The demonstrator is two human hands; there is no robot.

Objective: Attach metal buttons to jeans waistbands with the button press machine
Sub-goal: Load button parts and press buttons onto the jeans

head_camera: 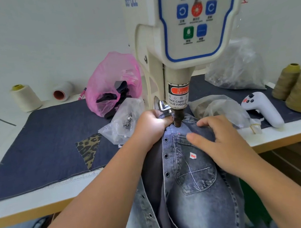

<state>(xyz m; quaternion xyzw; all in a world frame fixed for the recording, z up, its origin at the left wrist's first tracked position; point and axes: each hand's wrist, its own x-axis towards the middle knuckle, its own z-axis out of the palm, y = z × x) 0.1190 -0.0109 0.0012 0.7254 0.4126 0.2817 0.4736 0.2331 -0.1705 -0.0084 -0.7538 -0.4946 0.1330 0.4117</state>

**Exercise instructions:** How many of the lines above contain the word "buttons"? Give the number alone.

**Written answer:** 2